SALON
Sunday, Sep 14, 2014 01:00 PM EDT
Atheist libertarians pose as skeptics --
except when it comes to free markets and the nature of corporate power
CJ Werleman
Why
atheists are disproportionately drawn to libertarianism is a question
that many liberal atheists have trouble grasping. To believe that
markets operate and exist in a state of nature is, in itself, to believe
in the supernatural. The very thing atheists have spent their lives
fleeing from.
According to the American Values Survey, a mere 7
percent of Americans identify as “consistently libertarian.” Compared to
the general population, libertarians are significantly more likely to
be white (94 percent), young (62 percent under 50) and male (68
percent). You know, almost identical to the demographic makeup of
atheists – white (95 percent), young (65 percent under 50) and male (67
percent). So there’s your first clue.
Your second clue is that
atheist libertarians are skeptical of government authority in the same
way they’re skeptical of religion. In their mind, the state and the pope
are interchangeable, which partly explains the libertarian atheist’s
guttural gag reflex to what they perceive as government interference
with the natural order of things, especially “free markets.”
Robert
Reich says that one of the most deceptive ideas embraced by the Ayn
Rand-inspired libertarian movement is that the free market is natural,
and exists outside and beyond government. In other words, the “free
market” is a constructed supernatural myth.
There is much to cover
here, but a jumping-off point is the fact that corporations are a
government construct, and that fact alone refutes any case for economic
libertarianism. Corporations, which are designed to protect shareholders
insofar as mitigating risk beyond the amount of their investment, are
created and maintained only via government action. “Statutes, passed by
the government, allow for the creation of corporations, and anyone
wishing to form one must fill out the necessary government paperwork and
utilize the apparatus of the state in numerous ways. Thus, the
corporate entity is by definition a government-created obstruction to
the free marketplace, so the entire concept should be appalling to
libertarians,” says David Niose, an atheist and legal director of the
American Humanist Association.
In the 18th century, Adam Smith,
the granddaddy of American free-market capitalism, wrote his economic
tome “The Wealth of Nations.” But his book has as much relevance to
modern mega-corporation hyper-capitalism today as the Old Testament has
to morality in the 21st century.
Reich
says rules that define the playing field of today’s capitalism don’t
exist in nature; they are human creations. Governments don’t “intrude”

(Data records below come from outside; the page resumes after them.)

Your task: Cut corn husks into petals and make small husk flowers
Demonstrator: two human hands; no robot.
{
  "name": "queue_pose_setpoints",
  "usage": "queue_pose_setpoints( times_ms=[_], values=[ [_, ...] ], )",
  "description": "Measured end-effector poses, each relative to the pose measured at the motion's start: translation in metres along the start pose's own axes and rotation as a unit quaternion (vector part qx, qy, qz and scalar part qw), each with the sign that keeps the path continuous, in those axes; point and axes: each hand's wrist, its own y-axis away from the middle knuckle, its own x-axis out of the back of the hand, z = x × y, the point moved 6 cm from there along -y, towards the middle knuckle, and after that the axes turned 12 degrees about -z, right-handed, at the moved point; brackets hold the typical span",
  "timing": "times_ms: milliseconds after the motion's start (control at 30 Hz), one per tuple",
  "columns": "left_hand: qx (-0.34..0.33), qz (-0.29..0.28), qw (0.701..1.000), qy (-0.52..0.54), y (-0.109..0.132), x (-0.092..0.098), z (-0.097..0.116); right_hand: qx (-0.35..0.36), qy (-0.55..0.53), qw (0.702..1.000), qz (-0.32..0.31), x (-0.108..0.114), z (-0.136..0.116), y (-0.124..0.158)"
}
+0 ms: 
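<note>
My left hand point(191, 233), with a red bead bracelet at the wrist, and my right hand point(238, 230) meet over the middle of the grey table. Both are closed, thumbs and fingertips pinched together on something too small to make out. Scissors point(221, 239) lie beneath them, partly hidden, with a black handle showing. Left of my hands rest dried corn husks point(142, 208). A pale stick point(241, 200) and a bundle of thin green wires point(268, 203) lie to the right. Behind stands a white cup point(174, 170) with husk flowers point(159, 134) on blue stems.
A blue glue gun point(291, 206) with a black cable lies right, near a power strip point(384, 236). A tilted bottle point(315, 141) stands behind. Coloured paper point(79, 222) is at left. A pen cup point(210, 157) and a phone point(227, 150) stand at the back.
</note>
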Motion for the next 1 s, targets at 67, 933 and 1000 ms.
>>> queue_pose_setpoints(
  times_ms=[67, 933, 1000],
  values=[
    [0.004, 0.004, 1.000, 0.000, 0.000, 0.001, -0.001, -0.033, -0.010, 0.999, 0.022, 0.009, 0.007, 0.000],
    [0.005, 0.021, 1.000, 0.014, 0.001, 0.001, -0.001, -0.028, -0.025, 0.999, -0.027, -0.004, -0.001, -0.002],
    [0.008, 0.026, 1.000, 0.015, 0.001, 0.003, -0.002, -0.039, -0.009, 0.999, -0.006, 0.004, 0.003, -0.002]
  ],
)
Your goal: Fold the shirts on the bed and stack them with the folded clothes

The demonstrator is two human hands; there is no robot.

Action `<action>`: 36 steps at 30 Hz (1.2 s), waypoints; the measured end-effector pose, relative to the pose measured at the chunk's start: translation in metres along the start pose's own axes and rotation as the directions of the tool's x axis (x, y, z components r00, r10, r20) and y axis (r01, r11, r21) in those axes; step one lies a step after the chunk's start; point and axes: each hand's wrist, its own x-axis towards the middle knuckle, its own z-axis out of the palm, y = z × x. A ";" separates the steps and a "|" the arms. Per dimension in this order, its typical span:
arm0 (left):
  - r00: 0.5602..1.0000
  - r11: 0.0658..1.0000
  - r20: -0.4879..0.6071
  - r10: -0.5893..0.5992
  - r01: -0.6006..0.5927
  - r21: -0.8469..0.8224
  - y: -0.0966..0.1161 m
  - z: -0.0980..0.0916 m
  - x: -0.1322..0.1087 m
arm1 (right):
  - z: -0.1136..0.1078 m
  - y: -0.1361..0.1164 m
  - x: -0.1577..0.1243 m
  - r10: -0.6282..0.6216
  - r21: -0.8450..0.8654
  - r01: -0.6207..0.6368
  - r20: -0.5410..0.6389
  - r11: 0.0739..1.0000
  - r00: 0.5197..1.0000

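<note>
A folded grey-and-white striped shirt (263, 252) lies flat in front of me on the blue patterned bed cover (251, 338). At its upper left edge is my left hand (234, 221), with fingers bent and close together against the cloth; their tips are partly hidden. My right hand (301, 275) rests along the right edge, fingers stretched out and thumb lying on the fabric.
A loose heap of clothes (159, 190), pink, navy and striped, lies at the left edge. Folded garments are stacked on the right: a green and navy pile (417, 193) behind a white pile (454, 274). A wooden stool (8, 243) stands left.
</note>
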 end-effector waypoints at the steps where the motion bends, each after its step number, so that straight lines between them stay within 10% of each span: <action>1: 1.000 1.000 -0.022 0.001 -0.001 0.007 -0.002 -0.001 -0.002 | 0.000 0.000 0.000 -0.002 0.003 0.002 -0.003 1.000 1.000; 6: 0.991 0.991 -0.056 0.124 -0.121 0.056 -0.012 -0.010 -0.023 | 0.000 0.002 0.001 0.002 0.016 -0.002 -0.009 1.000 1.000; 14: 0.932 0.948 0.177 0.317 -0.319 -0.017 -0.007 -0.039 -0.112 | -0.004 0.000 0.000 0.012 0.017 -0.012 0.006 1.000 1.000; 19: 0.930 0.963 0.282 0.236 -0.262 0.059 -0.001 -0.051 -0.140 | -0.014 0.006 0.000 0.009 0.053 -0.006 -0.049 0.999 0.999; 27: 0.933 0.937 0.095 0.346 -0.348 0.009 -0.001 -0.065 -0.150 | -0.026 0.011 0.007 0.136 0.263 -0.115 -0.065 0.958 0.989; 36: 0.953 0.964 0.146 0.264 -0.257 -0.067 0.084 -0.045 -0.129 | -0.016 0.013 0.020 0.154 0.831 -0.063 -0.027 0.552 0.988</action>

on free markets; governments organize and maintain them. Markets aren’t
“free” of rules; the rules define them. “In reality, the ‘free market’
is a bunch of rules about 1) what can be owned and traded (the genome?
slaves? nuclear materials? babies? votes?); 2) on what terms (equal
access to the Internet? the right to organize unions? corporate
monopolies? the length of patent protections?); 3) under what conditions
(poisonous drugs? unsafe foods? deceptive Ponzi schemes? uninsured
derivatives? dangerous workplaces?); 4) what’s private and what’s public
(police? roads? clean air and clean water? healthcare? good schools?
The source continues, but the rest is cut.